De avond had iets van een literaire act voor twee heren. De een was Buwalda, de ander schrijver/criticus/biograaf Onno Blom. Het was ook geen interview, maar meer een gesprek. Blom gaf voorzetjes die Buwalda dan aan het praten brachten. Vanzelfsprekend was het langzame schrijfproces een onderwerp, maar waar dat bij de vele talkshows meestal het enige onderwerp was, verder alles aan de oppervlakte bleef, meer als een gimmick werd gezien, gaf Blom Buwalda de ruimte om daarover de diepte in te gaan. Waardoor je gaat zien hoe zo’n roman ontstaat, welke keuzes aan de basis staan van de opmerkelijke structuur ervan, hoeveel aandacht en tijd uitgaat naar het zorgvuldig formuleren van zinnen en ga zo maar door. Ik heb altijd de indruk dat schrijvers bij een evenement als dit, in Leiden, zich realiseren dat er in de zaal flink wat studenten Nederlands kunnen zitten, en dus iets meer dan gewoonlijk uitpakken over de techniek van het vak.Het aardigste van zo’n avond zijn natuurlijk de persoonlijke aspecten. Bijvoorbeeld naar aanleiding van de vraag van Blom of Buwalda het niet storend had gevonden dat er juist bij de talkshows, waar toch miljoenen mensen naar kijken, nauwelijks tot geen aandacht was geweest voor de inhoudelijke kant van de roman. ‘Ach’, was het antwoord, ‘dat begrijp ik wel, daar zit ik niet zo mee. Er zijn andere zaken die soms storender zijn.’ Waarna hij vertelde dat hij, op het moment dat hij aanschoof bij Eva Jinek en in haar helderblauwe ogen keek, van de wereld was. Hij herinnert zich niets van dat gesprek.

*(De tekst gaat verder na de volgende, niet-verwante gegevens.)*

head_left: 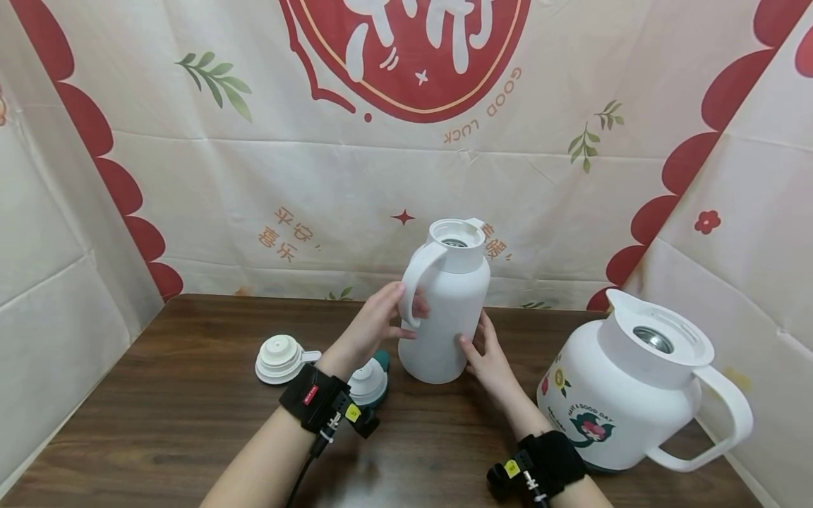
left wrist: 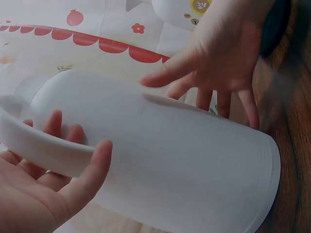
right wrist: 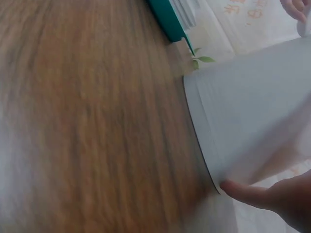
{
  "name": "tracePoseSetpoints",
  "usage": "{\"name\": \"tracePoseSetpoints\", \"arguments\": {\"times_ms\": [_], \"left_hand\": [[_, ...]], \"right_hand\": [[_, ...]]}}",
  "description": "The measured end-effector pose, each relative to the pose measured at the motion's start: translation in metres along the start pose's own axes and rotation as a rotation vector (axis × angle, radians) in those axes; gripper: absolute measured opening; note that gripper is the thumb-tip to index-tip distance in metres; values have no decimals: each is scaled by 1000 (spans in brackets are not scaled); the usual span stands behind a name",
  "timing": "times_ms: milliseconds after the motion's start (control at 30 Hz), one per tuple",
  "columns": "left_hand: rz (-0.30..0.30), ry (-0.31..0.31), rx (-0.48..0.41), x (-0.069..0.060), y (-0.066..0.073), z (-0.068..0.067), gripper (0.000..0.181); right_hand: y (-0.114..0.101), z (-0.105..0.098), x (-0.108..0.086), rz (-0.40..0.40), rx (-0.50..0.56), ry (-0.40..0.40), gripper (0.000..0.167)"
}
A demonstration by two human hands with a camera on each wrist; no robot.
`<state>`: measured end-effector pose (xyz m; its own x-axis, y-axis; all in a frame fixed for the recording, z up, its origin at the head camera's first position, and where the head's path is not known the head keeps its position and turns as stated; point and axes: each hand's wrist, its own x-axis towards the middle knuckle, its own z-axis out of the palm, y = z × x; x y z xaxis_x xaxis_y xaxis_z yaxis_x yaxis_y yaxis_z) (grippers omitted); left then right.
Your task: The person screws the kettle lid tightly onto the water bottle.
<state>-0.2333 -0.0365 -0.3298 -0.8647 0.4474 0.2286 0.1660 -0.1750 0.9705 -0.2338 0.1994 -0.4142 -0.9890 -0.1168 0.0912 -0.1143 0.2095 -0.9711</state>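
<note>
A white thermos jug (head_left: 444,324) with an uncovered mouth stands near the back of the table, leaning slightly in the head view. Whether its base fully touches the wood I cannot tell. My left hand (head_left: 381,310) holds the jug's handle (left wrist: 48,150), fingers passing through the loop and thumb near its lower end. On the other side, my right hand (head_left: 489,360) has its fingers spread and rests against the lower body; its thumb (right wrist: 252,194) lies by the base edge in the right wrist view.
A bigger white jug (head_left: 635,381) with printed pictures stands at the right, its mouth uncovered too. Left of the thermos lie a white lid (head_left: 279,356) and a white-and-green lid (head_left: 368,384), partly behind my left wrist. A printed cloth (head_left: 356,183) hangs behind the table.
</note>
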Motion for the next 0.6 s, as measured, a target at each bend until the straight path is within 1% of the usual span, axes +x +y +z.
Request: {"name": "tracePoseSetpoints", "arguments": {"times_ms": [233, 367, 600], "left_hand": [[26, 2, 22, 4, 1, 7, 53], [43, 3, 24, 5, -1, 7, 57], [56, 15, 24, 7, -2, 7, 54]], "right_hand": [[2, 7, 0, -15, 36, 23, 80], [1, 7, -1, -11, 43, 16, 81], [2, 6, 1, -11, 52, 11, 81]]}}
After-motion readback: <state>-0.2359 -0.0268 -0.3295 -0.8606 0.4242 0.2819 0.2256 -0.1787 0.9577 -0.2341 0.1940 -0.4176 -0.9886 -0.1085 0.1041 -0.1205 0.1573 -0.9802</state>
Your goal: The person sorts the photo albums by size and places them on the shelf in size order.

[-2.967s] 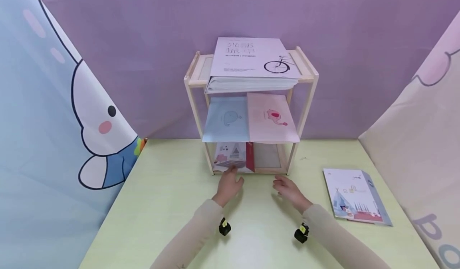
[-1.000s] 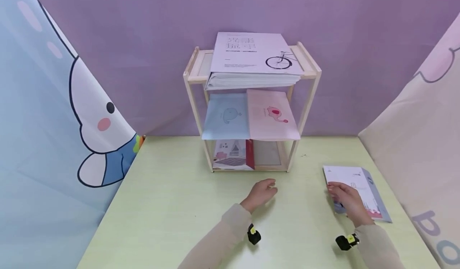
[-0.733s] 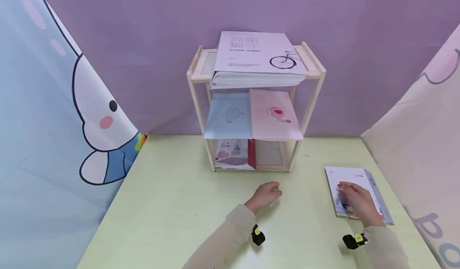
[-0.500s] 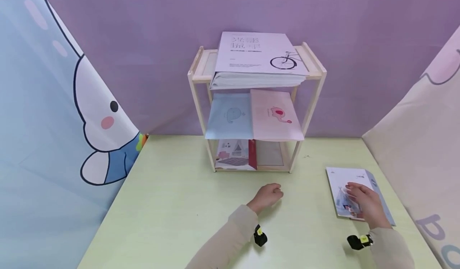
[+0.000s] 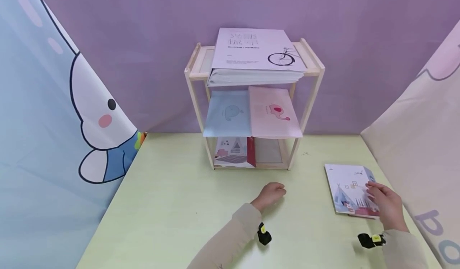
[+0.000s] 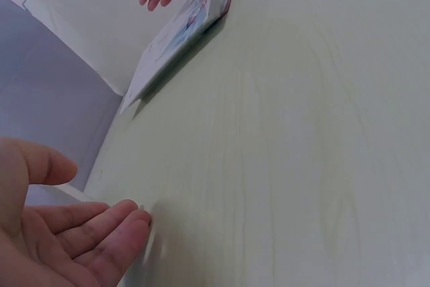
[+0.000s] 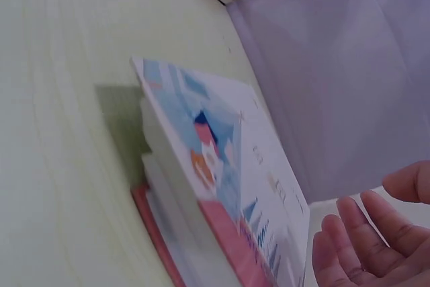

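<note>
A thick book (image 5: 346, 193) with a white cover, a blue tent drawing and a red strip lies flat at the right of the table. My right hand (image 5: 388, 205) hovers over its right side, hiding part of the grey edge there. In the right wrist view the fingers (image 7: 363, 233) are relaxed beside the book's cover (image 7: 259, 166), with nothing between them and the thumb. Left of the book, my left hand (image 5: 270, 195) hangs over the table, loosely curled and holding nothing. The left wrist view shows its fingers (image 6: 101, 233) half bent, apart from everything.
A wooden rack (image 5: 312, 89) stands at the back centre. On it are a thick white book (image 5: 255, 53) on top, a blue booklet (image 5: 228, 113) and a pink booklet (image 5: 274, 113) in the middle, and a red-edged book (image 5: 231, 151) below. Fabric walls (image 5: 161, 61) surround the table.
My left hand has left the rack's lowest shelf and moved to the right. My right hand has moved from before the rack across the book to its right edge. The book lies where it was.
</note>
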Demonstrator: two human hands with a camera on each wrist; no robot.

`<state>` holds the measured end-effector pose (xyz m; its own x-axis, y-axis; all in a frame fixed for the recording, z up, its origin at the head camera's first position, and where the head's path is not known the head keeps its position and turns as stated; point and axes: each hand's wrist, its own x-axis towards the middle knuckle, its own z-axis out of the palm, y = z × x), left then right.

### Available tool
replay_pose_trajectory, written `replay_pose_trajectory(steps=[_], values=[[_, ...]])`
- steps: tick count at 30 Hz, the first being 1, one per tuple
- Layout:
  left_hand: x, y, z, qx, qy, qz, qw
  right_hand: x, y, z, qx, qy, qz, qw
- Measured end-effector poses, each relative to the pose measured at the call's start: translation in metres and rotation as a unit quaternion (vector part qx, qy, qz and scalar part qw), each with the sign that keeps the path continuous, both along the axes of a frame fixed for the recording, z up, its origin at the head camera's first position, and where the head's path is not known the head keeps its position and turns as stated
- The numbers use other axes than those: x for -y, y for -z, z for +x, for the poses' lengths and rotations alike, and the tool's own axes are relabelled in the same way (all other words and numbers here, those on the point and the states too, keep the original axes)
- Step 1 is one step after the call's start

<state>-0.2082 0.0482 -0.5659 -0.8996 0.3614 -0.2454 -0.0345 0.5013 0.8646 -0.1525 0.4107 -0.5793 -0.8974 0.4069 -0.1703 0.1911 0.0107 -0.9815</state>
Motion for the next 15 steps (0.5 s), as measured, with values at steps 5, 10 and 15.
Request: replay_pose_trajectory(steps=[5,10,15], values=[[-0.003,0.000,-0.004,0.011,0.001,-0.003,0.9999,-0.015,0.002,0.007,-0.008,0.008,-0.022,0.9997],[-0.006,-0.003,-0.007,0.005,0.013,0.004,0.9999,-0.011,-0.019,0.020,0.039,0.010,0.077,0.9963],[-0.015,-0.006,-0.010,0.034,0.006,0.040,0.9986,-0.010,-0.035,0.024,0.112,-0.041,0.188,0.9750]])
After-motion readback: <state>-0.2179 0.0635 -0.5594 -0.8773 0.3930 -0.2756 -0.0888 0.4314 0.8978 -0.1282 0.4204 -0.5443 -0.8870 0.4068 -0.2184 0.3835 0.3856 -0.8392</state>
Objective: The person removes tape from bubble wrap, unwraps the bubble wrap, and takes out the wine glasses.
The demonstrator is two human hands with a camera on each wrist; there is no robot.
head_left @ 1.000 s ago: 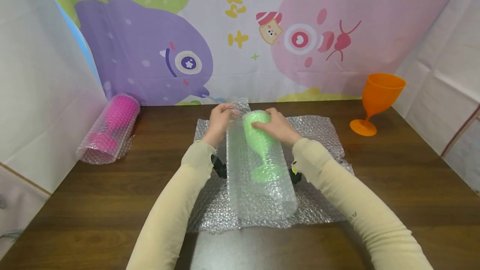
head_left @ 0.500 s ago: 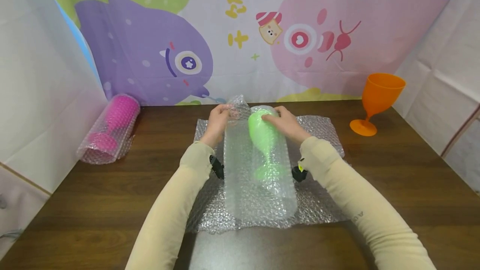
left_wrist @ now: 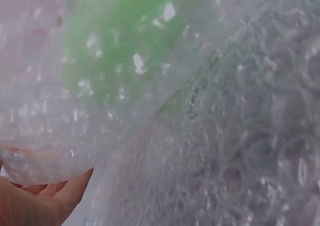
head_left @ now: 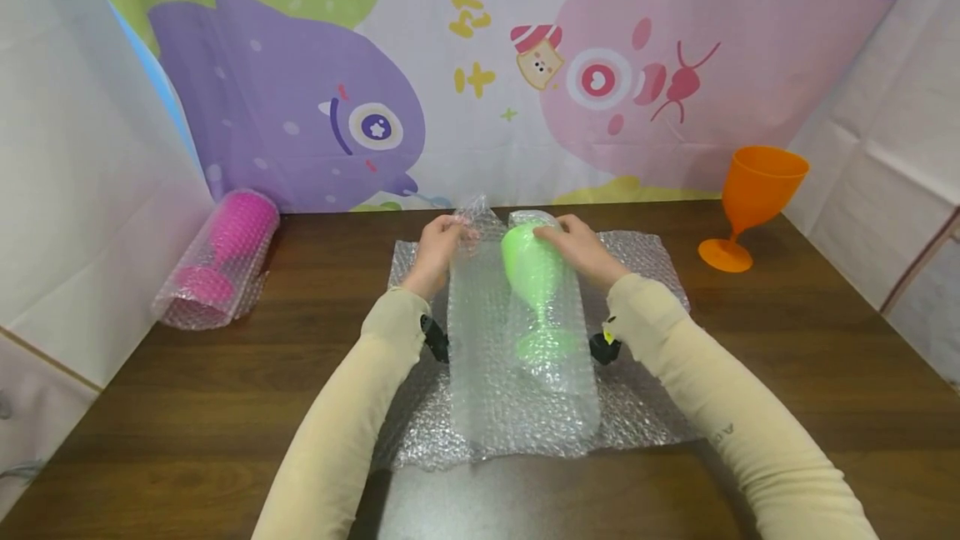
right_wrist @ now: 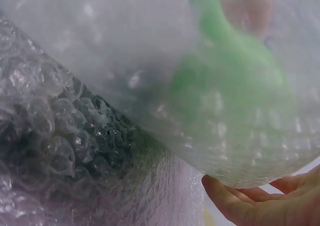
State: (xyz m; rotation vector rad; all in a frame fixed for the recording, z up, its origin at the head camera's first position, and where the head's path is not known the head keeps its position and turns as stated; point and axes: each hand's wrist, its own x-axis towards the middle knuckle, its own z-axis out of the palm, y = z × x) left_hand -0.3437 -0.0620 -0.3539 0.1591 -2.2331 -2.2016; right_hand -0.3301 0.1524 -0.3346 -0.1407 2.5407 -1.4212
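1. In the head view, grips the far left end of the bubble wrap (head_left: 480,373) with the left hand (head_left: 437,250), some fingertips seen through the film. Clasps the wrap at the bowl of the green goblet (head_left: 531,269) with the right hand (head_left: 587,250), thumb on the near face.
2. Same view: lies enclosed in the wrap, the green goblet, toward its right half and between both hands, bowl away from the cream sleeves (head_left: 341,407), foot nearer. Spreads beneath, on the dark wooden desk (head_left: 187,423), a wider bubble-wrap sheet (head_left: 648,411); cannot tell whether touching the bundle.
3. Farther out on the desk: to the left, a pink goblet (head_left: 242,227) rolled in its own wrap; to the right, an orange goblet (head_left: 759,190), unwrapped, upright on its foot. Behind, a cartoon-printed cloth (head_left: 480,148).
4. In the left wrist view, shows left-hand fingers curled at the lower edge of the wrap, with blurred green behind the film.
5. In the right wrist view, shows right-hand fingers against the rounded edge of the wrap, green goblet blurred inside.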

En dan was er natuurlijk de vraag naar de bronnen. Zowel Otmars zonen als De Jaknikker spelen zich af binnen Shell. Dat bedrijf is, zeker in de hogere regionen, een stevig beveiligd bastion waar je als schrijver niet zomaar kan aankloppen met wat vragen over de interne gang van zaken. En zeker niet wanneer die betrekking hebben over de activiteiten op het Russische eiland Sakhalin of in Nigeria. Toch deed Buwalda, helemaal in het begin van zijn project, een poging. Via via legde hij contact, maar toen hij door diens secretaresse werd doorverbonden met de toenmalige CEO, Jeroen van der Veer, werd hij elegant afgepoeierd. ‘Zo’ moet Van der Veer hebben gezegd, ‘u wilt meer weten over de manier waarop wij binnen ons bedrijf te werk gaan?’ Buwalda beaamde dat, waarop Van der Veer antwoordde: ‘Nu, weet u meneer Buwalda, het leiden van Shell vertoont grote overeenkomsten met het aansturen van een amateur voetbalclub. Misschien kunt u beter die route volgen.’ En legde de hoorn erop. Gelukkig voor hem én voor de boeken wist Buwalda later via een iets intelligenter opgezette poging alsnog aan inside-informatie over het bedrijf te komen.En ja, de meest gehoorde – maar wel ongeveer enige – klacht van lezers: ‘Otmars zonen las ik vijf jaar geleden, dat verhaal is inmiddels wel een beetje weggezakt.’ Dat is natuurlijk zo. Maar uitgeverij De Bezige Bij heeft keurig een inlegvelletje bij De Jaknikker gedaan, waarin het verhaal van Otmars zonen nog eens beknopt wordt herteld. Dat helpt. Maar gewoon de eersteling opnieuw lezen of wellicht luisteren – dat heb ik gedaan – is geen straf. Lezen en een beetje bijblijven kost nu eenmaal tijd …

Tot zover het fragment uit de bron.